Generate Code Containing Single Instruction Multiple Data for MATLAB Code

To improve code execution speed, use Single Instruction Multiple Data (SIMD), which enables processors to execute a single instruction on multiple data points. This parallel computation is enabled by using computational instructions and data management instructions. The computational instructions enable operations such as arithmetic operations on data that is stored in vector registers. The data management instructions enable movement and organization of data from the registers.

SIMD is available on instruction sets such as Intel SSE, Intel AVX, and Inlined ARM NEON Intrinsics. To generate code that contains SIMD instructions, select the appropriate code replacement library. The supported data types are single, double, int8, int16, int32, and int64.

SIMD availability for MATLAB^® functions and operations and the code replacement library for the target hardware is as shown in the table.
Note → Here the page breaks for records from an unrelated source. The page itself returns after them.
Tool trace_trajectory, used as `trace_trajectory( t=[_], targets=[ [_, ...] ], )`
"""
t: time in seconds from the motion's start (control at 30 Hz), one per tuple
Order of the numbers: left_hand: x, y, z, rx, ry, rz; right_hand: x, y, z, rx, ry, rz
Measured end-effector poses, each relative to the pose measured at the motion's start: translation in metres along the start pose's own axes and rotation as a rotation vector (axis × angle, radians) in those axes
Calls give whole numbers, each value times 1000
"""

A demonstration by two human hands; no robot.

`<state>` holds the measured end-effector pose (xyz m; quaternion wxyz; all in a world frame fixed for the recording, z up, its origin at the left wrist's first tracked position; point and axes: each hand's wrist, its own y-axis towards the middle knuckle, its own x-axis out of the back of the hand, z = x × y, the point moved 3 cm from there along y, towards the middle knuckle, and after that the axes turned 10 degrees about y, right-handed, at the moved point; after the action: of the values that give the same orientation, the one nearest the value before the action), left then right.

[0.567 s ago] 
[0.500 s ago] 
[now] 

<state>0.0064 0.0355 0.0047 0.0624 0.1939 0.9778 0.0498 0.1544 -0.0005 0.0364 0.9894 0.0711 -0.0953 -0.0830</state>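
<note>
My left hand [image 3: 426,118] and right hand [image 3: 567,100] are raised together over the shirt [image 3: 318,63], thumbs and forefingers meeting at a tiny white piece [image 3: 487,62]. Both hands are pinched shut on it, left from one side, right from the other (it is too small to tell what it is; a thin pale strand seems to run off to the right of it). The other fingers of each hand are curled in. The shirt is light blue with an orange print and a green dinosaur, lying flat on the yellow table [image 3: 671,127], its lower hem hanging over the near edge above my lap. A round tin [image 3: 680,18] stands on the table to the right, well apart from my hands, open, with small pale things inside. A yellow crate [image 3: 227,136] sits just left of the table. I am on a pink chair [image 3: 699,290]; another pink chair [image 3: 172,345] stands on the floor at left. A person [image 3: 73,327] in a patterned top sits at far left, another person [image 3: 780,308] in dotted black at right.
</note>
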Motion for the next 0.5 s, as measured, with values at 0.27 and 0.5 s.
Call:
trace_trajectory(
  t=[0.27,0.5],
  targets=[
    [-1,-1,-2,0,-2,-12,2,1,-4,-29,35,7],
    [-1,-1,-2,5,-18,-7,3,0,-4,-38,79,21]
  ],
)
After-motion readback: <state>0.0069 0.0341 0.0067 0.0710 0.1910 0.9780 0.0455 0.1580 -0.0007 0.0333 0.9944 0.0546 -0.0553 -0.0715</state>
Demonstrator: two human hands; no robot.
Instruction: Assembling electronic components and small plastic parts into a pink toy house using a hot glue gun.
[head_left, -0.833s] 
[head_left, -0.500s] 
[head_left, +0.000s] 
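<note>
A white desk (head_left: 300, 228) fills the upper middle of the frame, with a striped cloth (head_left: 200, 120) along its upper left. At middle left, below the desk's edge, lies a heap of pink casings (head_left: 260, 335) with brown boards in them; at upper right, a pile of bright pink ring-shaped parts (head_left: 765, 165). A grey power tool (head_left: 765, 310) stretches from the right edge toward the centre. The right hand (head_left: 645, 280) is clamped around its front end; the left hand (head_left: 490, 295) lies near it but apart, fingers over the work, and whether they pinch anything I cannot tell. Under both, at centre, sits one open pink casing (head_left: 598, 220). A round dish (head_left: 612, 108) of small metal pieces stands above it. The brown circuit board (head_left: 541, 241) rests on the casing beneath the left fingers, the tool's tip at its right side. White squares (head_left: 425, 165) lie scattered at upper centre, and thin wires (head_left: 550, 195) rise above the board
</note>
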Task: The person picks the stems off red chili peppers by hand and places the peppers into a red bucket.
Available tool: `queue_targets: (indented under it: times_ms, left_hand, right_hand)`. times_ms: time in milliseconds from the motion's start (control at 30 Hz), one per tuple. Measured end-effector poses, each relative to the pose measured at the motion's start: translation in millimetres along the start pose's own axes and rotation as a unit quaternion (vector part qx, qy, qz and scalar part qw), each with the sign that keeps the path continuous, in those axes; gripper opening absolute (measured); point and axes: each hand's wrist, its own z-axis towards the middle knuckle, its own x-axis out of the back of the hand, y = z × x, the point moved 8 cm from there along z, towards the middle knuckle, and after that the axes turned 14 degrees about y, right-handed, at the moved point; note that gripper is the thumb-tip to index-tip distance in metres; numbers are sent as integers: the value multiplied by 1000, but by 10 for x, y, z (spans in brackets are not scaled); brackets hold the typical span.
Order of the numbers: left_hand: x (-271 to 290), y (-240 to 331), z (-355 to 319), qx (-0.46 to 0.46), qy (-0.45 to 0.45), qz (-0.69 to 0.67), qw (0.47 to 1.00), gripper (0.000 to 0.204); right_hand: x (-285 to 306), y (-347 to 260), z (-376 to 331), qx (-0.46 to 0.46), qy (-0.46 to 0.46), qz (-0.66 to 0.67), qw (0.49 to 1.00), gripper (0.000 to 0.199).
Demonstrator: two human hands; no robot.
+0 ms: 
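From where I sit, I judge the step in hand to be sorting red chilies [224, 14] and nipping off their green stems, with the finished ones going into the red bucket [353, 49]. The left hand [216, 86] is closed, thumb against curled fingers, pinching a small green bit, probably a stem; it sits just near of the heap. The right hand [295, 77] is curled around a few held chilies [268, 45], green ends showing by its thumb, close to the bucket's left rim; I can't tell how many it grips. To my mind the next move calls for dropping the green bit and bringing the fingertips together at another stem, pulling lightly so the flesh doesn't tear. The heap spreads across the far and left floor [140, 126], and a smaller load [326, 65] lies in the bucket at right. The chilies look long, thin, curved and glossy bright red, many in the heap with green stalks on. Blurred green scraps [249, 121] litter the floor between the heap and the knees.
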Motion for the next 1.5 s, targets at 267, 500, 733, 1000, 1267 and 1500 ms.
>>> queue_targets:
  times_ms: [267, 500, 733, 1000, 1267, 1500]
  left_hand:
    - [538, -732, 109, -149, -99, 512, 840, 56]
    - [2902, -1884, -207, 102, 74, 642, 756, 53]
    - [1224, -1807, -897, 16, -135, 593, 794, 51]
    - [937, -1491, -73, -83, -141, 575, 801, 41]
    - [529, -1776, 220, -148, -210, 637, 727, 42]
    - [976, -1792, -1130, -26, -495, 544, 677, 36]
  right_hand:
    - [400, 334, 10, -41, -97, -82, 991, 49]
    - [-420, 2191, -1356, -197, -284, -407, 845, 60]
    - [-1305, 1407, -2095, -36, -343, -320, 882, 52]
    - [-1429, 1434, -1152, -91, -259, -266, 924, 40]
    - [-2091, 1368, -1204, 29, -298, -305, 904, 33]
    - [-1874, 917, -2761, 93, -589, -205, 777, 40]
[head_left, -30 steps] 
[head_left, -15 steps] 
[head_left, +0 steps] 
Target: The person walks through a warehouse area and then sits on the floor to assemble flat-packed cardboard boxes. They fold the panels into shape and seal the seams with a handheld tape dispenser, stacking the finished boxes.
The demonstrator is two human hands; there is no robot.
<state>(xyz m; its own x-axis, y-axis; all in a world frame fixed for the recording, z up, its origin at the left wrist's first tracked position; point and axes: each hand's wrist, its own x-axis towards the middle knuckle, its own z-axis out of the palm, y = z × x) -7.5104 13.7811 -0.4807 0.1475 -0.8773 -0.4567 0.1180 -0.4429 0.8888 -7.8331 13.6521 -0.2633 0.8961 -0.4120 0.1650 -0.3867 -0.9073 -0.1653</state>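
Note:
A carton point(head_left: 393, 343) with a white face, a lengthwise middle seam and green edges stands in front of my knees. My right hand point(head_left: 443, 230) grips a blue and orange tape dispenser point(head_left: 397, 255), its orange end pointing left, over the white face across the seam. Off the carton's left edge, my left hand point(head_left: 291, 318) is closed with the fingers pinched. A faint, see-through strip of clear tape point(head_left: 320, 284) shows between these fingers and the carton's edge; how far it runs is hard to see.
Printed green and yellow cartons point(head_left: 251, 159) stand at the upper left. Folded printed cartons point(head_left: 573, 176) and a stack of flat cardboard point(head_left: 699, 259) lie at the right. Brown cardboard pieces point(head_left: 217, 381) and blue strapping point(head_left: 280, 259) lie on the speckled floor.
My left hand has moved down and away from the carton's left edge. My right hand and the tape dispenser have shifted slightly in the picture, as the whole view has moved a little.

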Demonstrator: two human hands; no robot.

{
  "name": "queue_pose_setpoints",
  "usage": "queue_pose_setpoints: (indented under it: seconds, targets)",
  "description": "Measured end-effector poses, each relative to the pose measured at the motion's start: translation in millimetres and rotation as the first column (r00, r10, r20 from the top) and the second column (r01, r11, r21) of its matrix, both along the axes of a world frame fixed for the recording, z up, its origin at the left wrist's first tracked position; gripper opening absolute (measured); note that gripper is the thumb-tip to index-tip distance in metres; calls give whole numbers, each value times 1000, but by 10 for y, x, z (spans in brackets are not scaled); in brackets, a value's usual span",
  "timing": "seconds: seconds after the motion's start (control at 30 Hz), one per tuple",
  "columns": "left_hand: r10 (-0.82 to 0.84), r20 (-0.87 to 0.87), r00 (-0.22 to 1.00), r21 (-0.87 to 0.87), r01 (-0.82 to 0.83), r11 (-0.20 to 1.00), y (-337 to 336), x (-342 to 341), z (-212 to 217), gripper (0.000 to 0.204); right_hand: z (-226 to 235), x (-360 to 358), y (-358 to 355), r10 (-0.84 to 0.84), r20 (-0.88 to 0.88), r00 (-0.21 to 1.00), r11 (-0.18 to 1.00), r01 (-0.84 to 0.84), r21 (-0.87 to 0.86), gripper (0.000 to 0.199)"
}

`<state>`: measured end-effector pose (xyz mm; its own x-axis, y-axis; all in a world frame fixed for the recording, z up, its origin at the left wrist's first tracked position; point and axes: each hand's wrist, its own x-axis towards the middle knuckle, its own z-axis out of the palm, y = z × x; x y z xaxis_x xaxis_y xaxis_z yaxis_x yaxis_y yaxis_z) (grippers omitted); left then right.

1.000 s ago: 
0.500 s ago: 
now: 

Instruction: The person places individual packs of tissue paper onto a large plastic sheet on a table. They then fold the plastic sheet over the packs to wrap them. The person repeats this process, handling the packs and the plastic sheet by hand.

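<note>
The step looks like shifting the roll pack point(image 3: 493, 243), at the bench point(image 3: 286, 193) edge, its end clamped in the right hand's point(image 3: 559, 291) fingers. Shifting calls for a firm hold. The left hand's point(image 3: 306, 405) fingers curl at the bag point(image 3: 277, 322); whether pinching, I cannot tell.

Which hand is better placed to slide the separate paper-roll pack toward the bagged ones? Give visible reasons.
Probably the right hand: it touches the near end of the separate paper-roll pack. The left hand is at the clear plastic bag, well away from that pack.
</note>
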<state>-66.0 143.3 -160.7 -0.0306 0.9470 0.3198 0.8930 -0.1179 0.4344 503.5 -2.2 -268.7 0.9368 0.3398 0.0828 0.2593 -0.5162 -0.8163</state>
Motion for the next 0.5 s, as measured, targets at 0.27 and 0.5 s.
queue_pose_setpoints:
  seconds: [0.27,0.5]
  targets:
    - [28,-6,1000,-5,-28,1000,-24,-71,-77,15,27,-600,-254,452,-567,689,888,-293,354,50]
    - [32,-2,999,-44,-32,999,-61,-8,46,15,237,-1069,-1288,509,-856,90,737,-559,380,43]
Mathematical Functions	MATLAB Functions	Intel SSE	Intel AVX	Intel AVX-512	Inlined ARM NEON Intrinsics
Addition	`+`	Supports `single`, `double`, `int8`, `int16`, `int32`, and `int64`	Supports `single`, `double`, `int8`, `int16`, `int32`, and `int64`	Supports `single` and `double`	Supports `single`
Subtraction	`-`	Supports `single`, `double`, `int8`, `int16`, `int32`, and `int64`	Supports `single`, `double`, `int8`, `int16`, `int32`, and `int64`	Supports `single` and `double`	Supports `single`
Multiplication	`.*`	Supports`single`, `double`, `int16`, and `int32`	Supports`single`, `double`, `int16`, and `int32`	Supports`single` and `double`	Supports `single`
Division	`./`	Supports `single` and `double`	Supports `single` and `double`	Supports `single` and `double`	Not supported
Square Root	`sqrt`	Supports `single` and `double`	Supports `single` and `double`	Supports `single` and `double`	Not supported
Rounding Up	`ceil`	Supports `single` and `double`	Supports `single` and `double`	Not supported	Not supported
Rounding Down	`floor`	Supports `single` and `double`	Supports `single` and `double`	Not supported	Not supported

SIMD code generation is also supported for some system objects in the DSP System Toolbox such as dsp.FIRFilter (DSP System Toolbox), dsp.FIRDecimator (DSP System Toolbox), dsp.FIRInterpolator (DSP System Toolbox), and dsp.LMSFilter (DSP System Toolbox).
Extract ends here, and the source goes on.